━━━ DATA LISTING
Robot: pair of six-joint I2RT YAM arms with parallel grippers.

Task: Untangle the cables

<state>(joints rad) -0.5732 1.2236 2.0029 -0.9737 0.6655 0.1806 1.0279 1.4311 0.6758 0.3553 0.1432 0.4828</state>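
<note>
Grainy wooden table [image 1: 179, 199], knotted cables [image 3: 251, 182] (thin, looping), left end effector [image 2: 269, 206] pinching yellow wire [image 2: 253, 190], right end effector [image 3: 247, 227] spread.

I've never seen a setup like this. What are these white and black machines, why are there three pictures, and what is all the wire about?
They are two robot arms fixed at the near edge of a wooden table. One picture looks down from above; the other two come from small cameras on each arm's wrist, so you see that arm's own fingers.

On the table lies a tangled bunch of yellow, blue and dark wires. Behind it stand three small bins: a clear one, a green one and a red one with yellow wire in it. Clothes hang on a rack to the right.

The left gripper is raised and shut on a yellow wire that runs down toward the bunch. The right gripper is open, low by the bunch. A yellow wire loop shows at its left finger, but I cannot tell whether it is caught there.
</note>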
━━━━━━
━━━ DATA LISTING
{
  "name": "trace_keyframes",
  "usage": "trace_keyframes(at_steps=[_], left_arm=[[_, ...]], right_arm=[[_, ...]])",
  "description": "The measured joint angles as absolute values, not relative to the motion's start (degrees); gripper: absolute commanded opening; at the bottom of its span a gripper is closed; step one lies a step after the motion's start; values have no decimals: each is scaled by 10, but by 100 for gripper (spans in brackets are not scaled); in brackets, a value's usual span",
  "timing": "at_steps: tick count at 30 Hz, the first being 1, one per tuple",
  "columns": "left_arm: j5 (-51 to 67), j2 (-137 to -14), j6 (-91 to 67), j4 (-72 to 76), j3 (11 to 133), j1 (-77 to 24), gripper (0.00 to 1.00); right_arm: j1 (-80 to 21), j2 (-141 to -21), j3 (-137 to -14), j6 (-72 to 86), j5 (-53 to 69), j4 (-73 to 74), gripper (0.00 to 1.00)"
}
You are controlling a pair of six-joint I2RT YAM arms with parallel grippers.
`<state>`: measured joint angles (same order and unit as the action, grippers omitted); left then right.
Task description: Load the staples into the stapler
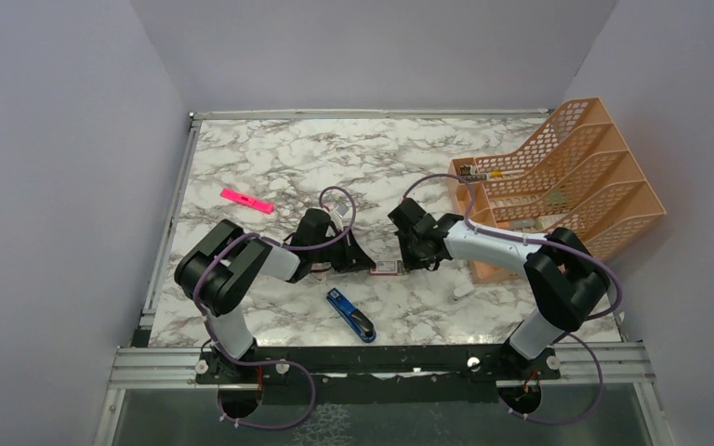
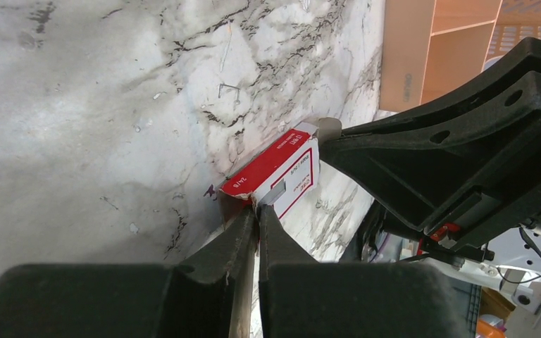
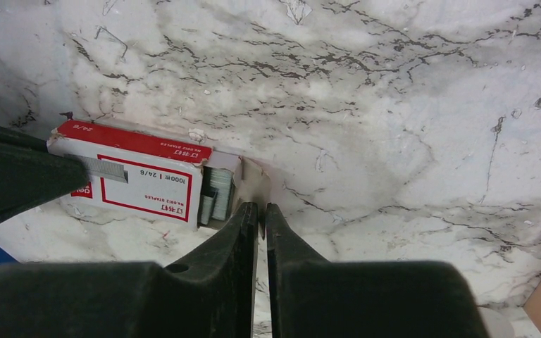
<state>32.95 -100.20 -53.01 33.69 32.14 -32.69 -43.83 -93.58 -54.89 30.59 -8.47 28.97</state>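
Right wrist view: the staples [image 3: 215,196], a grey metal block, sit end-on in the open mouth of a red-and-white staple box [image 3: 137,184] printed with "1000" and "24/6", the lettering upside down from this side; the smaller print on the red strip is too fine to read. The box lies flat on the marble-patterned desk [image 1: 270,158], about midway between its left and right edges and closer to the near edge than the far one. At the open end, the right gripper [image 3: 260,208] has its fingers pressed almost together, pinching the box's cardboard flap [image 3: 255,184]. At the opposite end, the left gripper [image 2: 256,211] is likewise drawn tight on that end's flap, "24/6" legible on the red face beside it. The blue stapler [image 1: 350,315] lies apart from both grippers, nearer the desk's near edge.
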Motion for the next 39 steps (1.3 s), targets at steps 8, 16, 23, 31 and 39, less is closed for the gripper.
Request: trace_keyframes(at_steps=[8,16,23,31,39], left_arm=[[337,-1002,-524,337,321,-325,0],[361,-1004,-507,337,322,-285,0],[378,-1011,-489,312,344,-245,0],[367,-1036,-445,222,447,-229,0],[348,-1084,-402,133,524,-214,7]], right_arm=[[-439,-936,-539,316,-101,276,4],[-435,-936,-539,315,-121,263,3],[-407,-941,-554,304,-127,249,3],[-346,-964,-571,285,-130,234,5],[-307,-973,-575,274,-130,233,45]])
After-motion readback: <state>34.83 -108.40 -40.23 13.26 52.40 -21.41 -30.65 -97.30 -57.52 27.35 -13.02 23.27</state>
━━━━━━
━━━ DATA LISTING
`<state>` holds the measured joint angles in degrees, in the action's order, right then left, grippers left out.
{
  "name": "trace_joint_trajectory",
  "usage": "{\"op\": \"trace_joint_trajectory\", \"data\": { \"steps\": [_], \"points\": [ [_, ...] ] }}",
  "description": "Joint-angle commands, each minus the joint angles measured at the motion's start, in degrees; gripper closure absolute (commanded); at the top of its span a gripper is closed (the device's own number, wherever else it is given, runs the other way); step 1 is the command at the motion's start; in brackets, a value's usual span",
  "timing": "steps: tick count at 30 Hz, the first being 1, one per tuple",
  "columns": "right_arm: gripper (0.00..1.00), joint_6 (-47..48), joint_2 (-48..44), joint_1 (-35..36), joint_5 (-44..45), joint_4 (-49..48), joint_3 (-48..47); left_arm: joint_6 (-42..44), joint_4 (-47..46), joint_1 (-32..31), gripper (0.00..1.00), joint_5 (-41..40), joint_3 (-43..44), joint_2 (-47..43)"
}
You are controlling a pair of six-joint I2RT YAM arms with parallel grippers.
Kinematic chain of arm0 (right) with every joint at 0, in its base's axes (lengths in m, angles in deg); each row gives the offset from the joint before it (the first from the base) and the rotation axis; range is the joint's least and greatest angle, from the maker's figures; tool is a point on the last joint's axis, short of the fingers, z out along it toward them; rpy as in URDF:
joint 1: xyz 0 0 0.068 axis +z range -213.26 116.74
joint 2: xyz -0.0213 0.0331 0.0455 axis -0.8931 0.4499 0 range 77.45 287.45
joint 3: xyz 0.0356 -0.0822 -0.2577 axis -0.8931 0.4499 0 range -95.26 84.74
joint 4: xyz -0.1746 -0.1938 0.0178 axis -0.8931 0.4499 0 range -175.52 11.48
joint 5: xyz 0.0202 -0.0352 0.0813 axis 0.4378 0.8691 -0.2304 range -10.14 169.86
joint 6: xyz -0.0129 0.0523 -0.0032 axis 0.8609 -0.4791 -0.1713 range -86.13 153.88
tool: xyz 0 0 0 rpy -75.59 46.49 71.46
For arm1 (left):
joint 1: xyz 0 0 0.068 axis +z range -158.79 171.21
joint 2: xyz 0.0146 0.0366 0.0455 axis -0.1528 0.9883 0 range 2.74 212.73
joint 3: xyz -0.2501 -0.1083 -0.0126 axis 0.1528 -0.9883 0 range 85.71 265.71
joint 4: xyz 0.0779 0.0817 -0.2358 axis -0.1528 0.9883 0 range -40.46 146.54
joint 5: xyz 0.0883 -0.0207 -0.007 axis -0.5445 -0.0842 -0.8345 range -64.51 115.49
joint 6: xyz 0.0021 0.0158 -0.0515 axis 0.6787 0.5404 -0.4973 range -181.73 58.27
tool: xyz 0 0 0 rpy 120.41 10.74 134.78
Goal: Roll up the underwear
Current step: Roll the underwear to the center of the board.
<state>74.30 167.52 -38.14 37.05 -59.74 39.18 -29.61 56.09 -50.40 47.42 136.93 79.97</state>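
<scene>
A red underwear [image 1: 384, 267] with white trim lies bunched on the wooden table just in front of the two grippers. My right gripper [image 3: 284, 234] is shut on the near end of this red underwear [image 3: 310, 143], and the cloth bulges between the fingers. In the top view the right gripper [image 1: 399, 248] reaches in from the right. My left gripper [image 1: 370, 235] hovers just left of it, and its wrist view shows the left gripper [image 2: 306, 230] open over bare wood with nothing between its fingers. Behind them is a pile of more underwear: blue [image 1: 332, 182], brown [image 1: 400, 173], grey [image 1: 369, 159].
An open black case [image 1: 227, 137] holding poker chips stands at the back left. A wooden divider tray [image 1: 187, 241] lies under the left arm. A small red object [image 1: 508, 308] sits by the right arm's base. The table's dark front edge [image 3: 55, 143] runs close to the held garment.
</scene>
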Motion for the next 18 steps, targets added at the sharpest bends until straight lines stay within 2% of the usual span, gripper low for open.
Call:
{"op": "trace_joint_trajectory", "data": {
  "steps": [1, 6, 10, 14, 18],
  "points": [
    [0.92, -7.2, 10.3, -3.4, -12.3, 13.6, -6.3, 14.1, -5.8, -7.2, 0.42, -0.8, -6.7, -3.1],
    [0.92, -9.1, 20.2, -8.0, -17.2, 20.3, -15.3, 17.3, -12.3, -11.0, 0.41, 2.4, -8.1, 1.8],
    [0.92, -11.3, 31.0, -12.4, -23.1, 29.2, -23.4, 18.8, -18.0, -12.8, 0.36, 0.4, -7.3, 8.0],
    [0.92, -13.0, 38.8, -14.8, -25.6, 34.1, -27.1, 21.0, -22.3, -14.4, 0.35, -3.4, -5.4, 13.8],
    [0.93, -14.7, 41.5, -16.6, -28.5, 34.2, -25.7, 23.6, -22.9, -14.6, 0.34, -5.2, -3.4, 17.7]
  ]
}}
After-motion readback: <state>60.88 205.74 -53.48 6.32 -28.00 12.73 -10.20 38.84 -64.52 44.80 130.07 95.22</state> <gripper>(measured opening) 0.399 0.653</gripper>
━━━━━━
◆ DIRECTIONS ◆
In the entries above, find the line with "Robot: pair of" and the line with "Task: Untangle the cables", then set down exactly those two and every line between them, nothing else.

◆ RESULT OF THIS TASK ◆
Robot: pair of six-joint I2RT YAM arms with parallel grippers.

Task: Untangle the cables

Nothing else is needed, and the exercise is over.